§ Exercise details: Take the listing below and output it exactly, with no images.

Material provided below:

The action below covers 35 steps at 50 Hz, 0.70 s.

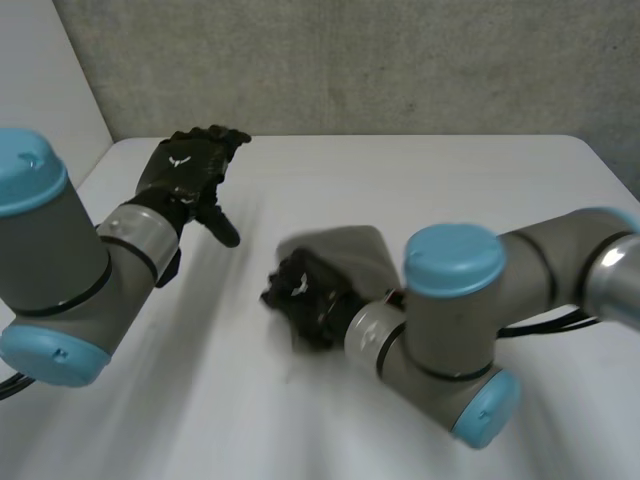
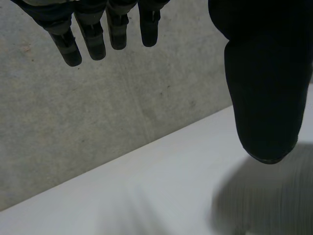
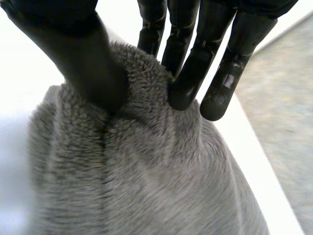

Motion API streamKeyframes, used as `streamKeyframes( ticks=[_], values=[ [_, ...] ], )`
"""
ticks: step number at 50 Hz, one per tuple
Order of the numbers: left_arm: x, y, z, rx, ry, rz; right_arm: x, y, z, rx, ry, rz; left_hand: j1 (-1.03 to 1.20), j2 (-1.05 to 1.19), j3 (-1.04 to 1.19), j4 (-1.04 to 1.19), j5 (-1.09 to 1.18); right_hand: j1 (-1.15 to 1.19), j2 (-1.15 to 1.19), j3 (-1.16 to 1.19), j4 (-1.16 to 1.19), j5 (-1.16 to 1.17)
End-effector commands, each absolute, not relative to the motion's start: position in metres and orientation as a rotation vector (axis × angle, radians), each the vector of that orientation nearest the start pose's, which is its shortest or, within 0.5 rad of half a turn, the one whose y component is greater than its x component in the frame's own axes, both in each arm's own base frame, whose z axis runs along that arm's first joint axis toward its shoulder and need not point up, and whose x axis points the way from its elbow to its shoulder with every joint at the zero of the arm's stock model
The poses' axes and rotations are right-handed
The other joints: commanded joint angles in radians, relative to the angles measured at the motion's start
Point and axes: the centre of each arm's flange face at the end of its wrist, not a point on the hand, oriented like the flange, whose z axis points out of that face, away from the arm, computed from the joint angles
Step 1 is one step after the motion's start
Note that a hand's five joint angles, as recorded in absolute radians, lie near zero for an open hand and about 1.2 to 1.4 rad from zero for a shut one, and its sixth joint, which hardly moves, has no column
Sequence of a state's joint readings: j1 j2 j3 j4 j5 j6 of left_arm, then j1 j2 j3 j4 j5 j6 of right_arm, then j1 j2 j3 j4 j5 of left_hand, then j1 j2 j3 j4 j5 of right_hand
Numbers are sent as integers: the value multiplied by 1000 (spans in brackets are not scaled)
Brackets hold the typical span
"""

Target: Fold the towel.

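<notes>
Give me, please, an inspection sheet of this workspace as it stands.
Surface: white table, bare around the towel.
Job's things: grey fleecy towel, bunched up mid-table, not lying flat.
Clutter: nothing seen.
Hands: left hand open near the table's far left corner, holding nothing; right hand pinches a ridge of the towel between thumb and fingers.
Cables: nothing seen loose on the table.
Surroundings: grey concrete wall behind the table.

Looks like a robotics lab: smooth white table [image 1: 420, 180] against a rough grey concrete wall [image 1: 350, 60], two grey robot arms with light-blue caps [image 1: 455, 262] reaching over it.
</notes>
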State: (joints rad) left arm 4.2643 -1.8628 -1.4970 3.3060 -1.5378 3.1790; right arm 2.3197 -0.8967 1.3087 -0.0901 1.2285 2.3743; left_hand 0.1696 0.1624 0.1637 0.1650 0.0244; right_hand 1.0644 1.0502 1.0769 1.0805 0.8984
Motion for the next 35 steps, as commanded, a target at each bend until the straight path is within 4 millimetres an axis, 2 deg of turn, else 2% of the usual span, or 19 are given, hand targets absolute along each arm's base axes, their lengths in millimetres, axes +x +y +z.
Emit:
streamKeyframes(
  ticks=[1,2,4,5,7,8,10,11,12,13,14,15,17,20,23,25,27,31,35],
  values=[
    [-288,-269,273,555,2511,-2350,380,-189,145,-1875,1607,-1696,5,12,11,10,-24,-890,-876,-902,-906,-898],
    [-291,-270,276,547,2518,-2350,380,-189,145,-1875,1607,-1696,5,12,11,10,-24,-890,-876,-902,-906,-898],
    [-296,-269,278,553,2523,-2352,367,-201,164,-1675,1728,-1735,5,12,11,10,-24,-890,-876,-902,-906,-898],
    [-300,-269,279,562,2525,-2354,367,-201,164,-1674,1728,-1735,5,12,11,10,-24,-890,-876,-902,-906,-898],
    [-304,-269,278,575,2530,-2354,347,-216,184,-1375,1843,-1752,5,12,11,10,-24,-890,-876,-902,-906,-898],
    [-308,-269,274,591,2543,-2342,346,-216,184,-1373,1844,-1752,5,12,11,10,-24,-890,-876,-902,-906,-898],
    [-313,-268,268,610,2562,-2325,325,-234,203,-1071,1930,-1749,5,12,11,10,-24,-890,-876,-902,-906,-898],
    [-319,-266,258,637,2588,-2295,325,-234,203,-1070,1930,-1749,5,12,11,10,-24,-890,-876,-902,-906,-898],
    [-319,-266,258,637,2588,-2295,318,-242,207,-948,1964,-1716,5,12,11,10,-24,-890,-876,-902,-906,-898],
    [-325,-263,246,671,2619,-2253,318,-242,207,-947,1965,-1716,5,12,11,10,-24,-890,-876,-902,-906,-898],
    [-332,-259,233,710,2652,-2209,314,-246,203,-870,2003,-1665,5,12,11,10,-24,-890,-876,-902,-906,-898],
    [-332,-259,233,710,2652,-2208,311,-249,197,-829,2049,-1606,5,12,11,10,-24,-890,-876,-902,-906,-898],
    [-342,-252,205,769,2717,-2103,311,-251,189,-837,2094,-1560,5,12,11,10,-24,-890,-876,-902,-906,-898],
    [-345,-250,191,777,2738,-2047,312,-256,169,-894,2188,-1459,5,12,11,10,-24,-890,-876,-902,-906,-898],
    [-344,-248,150,761,2771,-1884,315,-261,153,-964,2241,-1396,5,12,11,10,-24,-890,-876,-902,-906,-898],
    [-343,-249,141,756,2769,-1849,316,-264,147,-991,2253,-1383,5,12,11,10,-24,-890,-876,-902,-906,-898],
    [-343,-249,137,751,2768,-1836,320,-271,139,-1026,2256,-1395,5,12,11,10,-24,-890,-876,-902,-906,-898],
    [-343,-251,139,740,2758,-1844,324,-276,137,-1045,2250,-1412,5,12,11,10,-24,-890,-876,-902,-906,-898],
    [-343,-252,148,734,2745,-1882,325,-278,150,-1042,2229,-1455,5,12,11,10,-24,-890,-876,-902,-906,-898]
  ],
)
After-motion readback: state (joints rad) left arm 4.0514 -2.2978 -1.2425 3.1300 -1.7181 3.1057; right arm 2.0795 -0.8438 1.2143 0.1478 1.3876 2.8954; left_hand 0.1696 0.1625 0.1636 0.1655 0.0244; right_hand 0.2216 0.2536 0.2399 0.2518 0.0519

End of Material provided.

§ Response for this exercise:
The action below covers 35 steps at 50 Hz, 0.70 s.


Motion API streamKeyframes, used as `streamKeyframes( ticks=[_], values=[ [_, ...] ], )`
"""
ticks: step number at 50 Hz, one per tuple
Order of the numbers: left_arm: x, y, z, rx, ry, rz; right_arm: x, y, z, rx, ry, rz; left_hand: j1 (-1.03 to 1.20), j2 (-1.05 to 1.19), j3 (-1.04 to 1.19), j4 (-1.04 to 1.19), j5 (-1.09 to 1.18); right_hand: j1 (-1.15 to 1.19), j2 (-1.15 to 1.19), j3 (-1.16 to 1.19), j4 (-1.16 to 1.19), j5 (-1.16 to 1.17)
End-effector commands, each absolute, not relative to the motion's start: position in metres and orientation as a rotation vector (axis × angle, radians), each the vector of that orientation nearest the start pose's, which is its shortest or, within 0.5 rad of half a turn, the one whose y component is greater than its x component in the frame's own axes, both in each arm's own base frame, whose z axis runs along that arm's first joint axis toward its shoulder and need not point up, and whose x axis points the way from its elbow to its shoulder with every joint at the zero of the arm's stock model
The poses' axes and rotations are right-handed
The other joints: commanded joint angles in radians, relative to the angles measured at the motion's start
Point and axes: the centre of each arm's flange face at the end of its wrist, not a point on the hand, oriented like the flange, whose z axis points out of that face, away from the arm, computed from the joint angles
Step 1 is one step after the motion's start
Note that a hand's five joint angles, as recorded in absolute radians, lie near zero for an open hand and about 1.2 to 1.4 rad from zero for a shut one, and its sixth joint, which hardly moves, has no column
Sequence of a state's joint readings: j1 j2 j3 j4 j5 j6 of left_arm, then j1 j2 j3 j4 j5 j6 of right_arm, then j1 j2 j3 j4 j5 of left_hand, then j1 j2 j3 j4 j5 of right_hand
Numbers are sent as integers: the value multiplied by 1000 (spans in brackets are not scaled)
Brackets hold the typical span
"""

Target: Fold the towel.

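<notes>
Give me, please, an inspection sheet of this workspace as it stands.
Surface: white table, bare around the towel.
Job's things: grey fleecy towel, bunched up mid-table, not lying flat.
Clutter: nothing seen.
Hands: left hand open near the table's far left corner, holding nothing; right hand pinches a ridge of the towel between thumb and fingers.
Cables: nothing seen loose on the table.
Surroundings: grey concrete wall behind the table.

Looks like a robotics lab: smooth white table [image 1: 420, 180] against a rough grey concrete wall [image 1: 350, 60], two grey robot arms with light-blue caps [image 1: 455, 262] reaching over it.
</notes>
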State: (joints rad) left arm 4.2643 -1.8628 -1.4970 3.3060 -1.5378 3.1790; right arm 2.3197 -0.8967 1.3087 -0.0901 1.2285 2.3743; left_hand 0.1696 0.1624 0.1637 0.1650 0.0244; right_hand 1.0644 1.0502 1.0769 1.0805 0.8984
Motion for the next 35 steps, as commanded, a target at each bend until the straight path is within 4 millimetres an axis, 2 deg of turn, else 2% of the usual span, or 19 are given, hand targets absolute along each arm's base axes, their lengths in millimetres, axes +x +y +z.
Emit:
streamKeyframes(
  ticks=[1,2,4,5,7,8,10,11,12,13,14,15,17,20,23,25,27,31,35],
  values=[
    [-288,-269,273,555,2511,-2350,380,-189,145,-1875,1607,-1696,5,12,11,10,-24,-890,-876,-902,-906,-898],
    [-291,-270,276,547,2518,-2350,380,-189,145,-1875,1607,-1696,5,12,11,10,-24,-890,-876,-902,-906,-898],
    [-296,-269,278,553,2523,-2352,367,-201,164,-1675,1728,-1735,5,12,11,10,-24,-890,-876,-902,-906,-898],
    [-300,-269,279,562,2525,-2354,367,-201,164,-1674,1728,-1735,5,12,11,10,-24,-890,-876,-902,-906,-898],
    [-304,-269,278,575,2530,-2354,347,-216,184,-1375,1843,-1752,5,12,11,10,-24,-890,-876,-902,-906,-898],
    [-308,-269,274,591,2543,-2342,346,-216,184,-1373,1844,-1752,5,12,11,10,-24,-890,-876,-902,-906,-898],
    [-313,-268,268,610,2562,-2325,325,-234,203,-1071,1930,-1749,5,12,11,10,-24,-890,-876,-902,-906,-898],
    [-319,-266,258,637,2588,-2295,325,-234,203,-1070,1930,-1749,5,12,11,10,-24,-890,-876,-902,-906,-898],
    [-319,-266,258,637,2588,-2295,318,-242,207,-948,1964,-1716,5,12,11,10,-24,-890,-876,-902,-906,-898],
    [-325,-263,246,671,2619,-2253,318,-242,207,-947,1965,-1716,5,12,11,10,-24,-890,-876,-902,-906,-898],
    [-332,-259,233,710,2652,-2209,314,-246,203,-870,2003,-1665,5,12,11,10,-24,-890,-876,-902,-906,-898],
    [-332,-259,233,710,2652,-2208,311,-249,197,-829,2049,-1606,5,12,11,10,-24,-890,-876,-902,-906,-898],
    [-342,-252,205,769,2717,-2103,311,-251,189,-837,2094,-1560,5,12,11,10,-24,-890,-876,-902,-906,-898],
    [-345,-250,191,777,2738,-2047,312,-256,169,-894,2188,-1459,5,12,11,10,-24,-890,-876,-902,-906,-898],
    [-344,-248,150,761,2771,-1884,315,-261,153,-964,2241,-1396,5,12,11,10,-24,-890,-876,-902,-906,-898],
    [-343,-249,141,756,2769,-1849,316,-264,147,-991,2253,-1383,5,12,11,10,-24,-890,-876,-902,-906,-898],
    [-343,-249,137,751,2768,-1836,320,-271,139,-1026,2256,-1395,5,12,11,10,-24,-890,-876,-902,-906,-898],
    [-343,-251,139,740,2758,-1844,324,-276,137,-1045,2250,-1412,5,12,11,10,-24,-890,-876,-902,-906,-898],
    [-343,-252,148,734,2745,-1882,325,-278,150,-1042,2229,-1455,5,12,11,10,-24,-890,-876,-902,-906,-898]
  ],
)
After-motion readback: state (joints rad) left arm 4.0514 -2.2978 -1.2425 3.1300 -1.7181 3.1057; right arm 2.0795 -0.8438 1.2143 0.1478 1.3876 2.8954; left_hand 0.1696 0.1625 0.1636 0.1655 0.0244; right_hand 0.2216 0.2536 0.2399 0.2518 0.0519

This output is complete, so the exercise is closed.